**THE TASK:** Reproduce the whole listing below without its pictures, exactly as written.

== DATASET SECTION ==

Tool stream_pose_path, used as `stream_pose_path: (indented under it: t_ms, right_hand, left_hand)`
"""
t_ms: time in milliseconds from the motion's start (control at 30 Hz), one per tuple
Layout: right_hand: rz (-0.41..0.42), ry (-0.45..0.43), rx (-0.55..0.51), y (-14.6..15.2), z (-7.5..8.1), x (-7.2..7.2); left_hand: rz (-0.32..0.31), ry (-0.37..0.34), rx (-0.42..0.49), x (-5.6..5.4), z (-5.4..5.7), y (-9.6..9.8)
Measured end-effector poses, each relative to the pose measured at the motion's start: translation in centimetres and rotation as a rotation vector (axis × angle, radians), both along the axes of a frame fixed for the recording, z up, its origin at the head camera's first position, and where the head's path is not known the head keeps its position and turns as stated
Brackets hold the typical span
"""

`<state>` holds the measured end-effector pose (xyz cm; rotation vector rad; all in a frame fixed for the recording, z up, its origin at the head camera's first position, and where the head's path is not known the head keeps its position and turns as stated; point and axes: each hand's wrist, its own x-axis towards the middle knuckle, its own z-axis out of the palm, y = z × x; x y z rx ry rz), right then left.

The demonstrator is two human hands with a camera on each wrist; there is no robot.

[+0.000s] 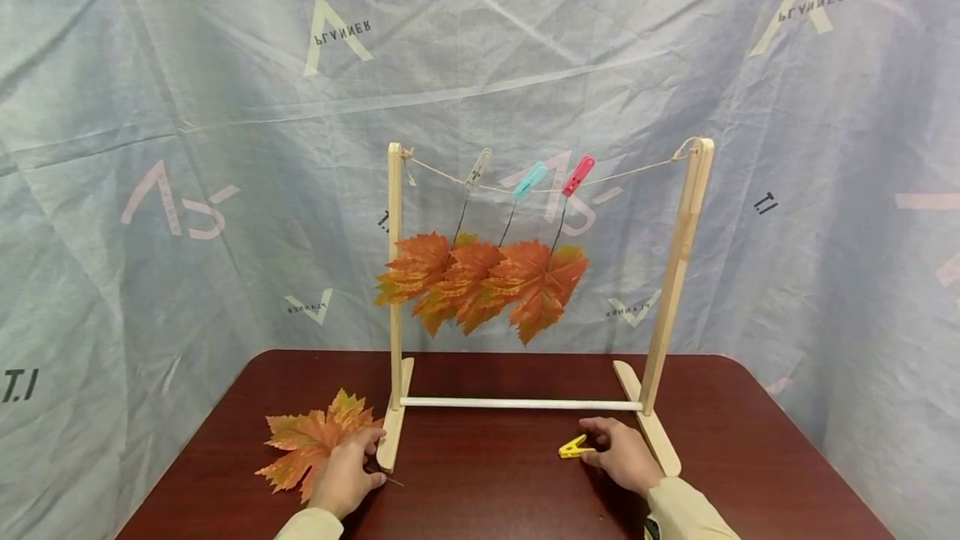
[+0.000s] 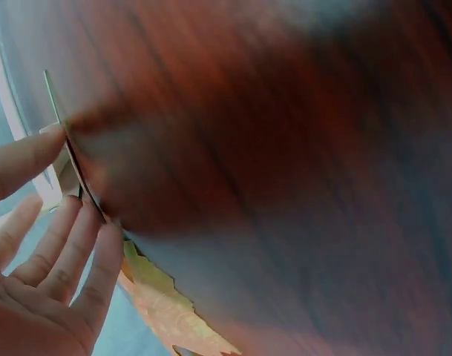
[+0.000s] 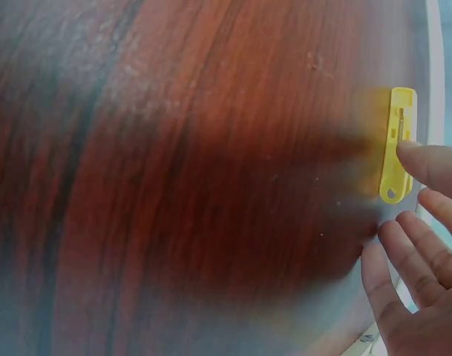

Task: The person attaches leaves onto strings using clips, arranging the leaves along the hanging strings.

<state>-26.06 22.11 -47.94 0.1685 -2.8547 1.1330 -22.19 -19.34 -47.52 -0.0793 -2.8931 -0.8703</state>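
Observation:
On the left of the table, my left hand (image 1: 347,472) lies over an orange and yellow artificial maple leaf (image 1: 300,437), partly covering it. In the left wrist view the thumb tip is right at the leaf's thin stem (image 2: 76,159), with the fingers spread apart from the thumb. To the right, my right hand (image 1: 626,455) is at a yellow clothespin (image 1: 572,447) lying on the table. The thumb touches the clothespin's side in the right wrist view, while the fingers are loosely extended.
A wooden rack (image 1: 675,290) stands across the table (image 1: 480,448). From its sagging string (image 1: 637,170), three maple leaves (image 1: 536,282) hang by their stems from a clear clothespin (image 1: 478,167), a blue clothespin (image 1: 529,179) and a red clothespin (image 1: 578,176). Behind is a grey cloth backdrop (image 1: 480,40).

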Motion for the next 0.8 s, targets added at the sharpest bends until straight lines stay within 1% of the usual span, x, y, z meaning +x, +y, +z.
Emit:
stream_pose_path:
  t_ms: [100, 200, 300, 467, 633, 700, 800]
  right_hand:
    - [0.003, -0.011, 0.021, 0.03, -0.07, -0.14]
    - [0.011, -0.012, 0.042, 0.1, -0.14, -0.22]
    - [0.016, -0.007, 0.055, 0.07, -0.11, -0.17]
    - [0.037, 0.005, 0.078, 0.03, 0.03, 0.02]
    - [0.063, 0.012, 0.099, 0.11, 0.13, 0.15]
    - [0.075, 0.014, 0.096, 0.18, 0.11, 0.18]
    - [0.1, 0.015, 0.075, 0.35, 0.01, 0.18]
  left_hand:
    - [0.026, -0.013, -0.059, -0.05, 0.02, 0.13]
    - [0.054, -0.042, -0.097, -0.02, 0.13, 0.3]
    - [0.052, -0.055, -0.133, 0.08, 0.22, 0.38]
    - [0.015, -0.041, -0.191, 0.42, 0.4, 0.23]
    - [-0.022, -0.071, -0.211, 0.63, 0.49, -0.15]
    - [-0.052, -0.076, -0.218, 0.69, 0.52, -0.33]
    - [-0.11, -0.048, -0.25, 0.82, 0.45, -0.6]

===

**EXPECTED OUTPUT:**
Tool stream_pose_path, used as `stream_pose_path: (indented under it: t_ms, right_hand, left_hand)`
"""
t_ms: time in milliseconds from the motion's start (control at 30 Hz), one per tuple
Layout: right_hand: rz (-0.41..0.42), ry (-0.45..0.43), rx (-0.55..0.51), y (-14.6..15.2), z (-7.5..8.1), x (-7.2..7.2); left_hand: rz (-0.32..0.31), ry (-0.37..0.34), rx (-0.42..0.49), x (-5.6..5.4), z (-5.4..5.7), y (-9.6..9.8)
Measured end-effector poses, each relative to the pose measured at the motion's start: translation in centimetres and rotation as a rotation vector (axis × angle, radians), both along the axes of a frame fixed for the recording, z up, its origin at the head camera's first position, and where the head's path is not known the head keeps its position and turns as stated
Brackets hold the typical span
"""

`<state>` holds the measured end-effector pose (xyz cm; rotation vector rad; all in a frame fixed for the recording, z up, its origin at the head camera's first position, and where the head's path is not known the head keeps its position and turns as stated; point and axes: each hand's wrist, its own x-axis towards the middle knuckle, its own z-axis out of the palm, y = z × x; x y z rx ry rz), right then left.

The demonstrator is two human hands with a camera on each wrist; there is no robot.

[+0.000s] 
[+0.000s] 
[+0.000s] 

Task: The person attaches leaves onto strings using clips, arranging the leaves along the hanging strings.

<state>-26.06 22.11 -47.94 0.1685 -2.8547 1.1330 -22.19 -19.34 -47.52 -0.0793 -2.8931 -0.8703</state>
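Observation:
On the left of the table, my left hand (image 1: 347,472) lies over an orange and yellow artificial maple leaf (image 1: 300,437), partly covering it. In the left wrist view the thumb tip is right at the leaf's thin stem (image 2: 76,159), with the fingers spread apart from the thumb. To the right, my right hand (image 1: 626,455) is at a yellow clothespin (image 1: 572,447) lying on the table. The thumb touches the clothespin's side in the right wrist view, while the fingers are loosely extended.
A wooden rack (image 1: 675,290) stands across the table (image 1: 480,448). From its sagging string (image 1: 637,170), three maple leaves (image 1: 536,282) hang by their stems from a clear clothespin (image 1: 478,167), a blue clothespin (image 1: 529,179) and a red clothespin (image 1: 578,176). Behind is a grey cloth backdrop (image 1: 480,40).
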
Motion for the next 0.8 s, targets added at the sharpest bends until straight lines stay within 1% of the usual span, x, y, z meaning +x, +y, +z.
Emit:
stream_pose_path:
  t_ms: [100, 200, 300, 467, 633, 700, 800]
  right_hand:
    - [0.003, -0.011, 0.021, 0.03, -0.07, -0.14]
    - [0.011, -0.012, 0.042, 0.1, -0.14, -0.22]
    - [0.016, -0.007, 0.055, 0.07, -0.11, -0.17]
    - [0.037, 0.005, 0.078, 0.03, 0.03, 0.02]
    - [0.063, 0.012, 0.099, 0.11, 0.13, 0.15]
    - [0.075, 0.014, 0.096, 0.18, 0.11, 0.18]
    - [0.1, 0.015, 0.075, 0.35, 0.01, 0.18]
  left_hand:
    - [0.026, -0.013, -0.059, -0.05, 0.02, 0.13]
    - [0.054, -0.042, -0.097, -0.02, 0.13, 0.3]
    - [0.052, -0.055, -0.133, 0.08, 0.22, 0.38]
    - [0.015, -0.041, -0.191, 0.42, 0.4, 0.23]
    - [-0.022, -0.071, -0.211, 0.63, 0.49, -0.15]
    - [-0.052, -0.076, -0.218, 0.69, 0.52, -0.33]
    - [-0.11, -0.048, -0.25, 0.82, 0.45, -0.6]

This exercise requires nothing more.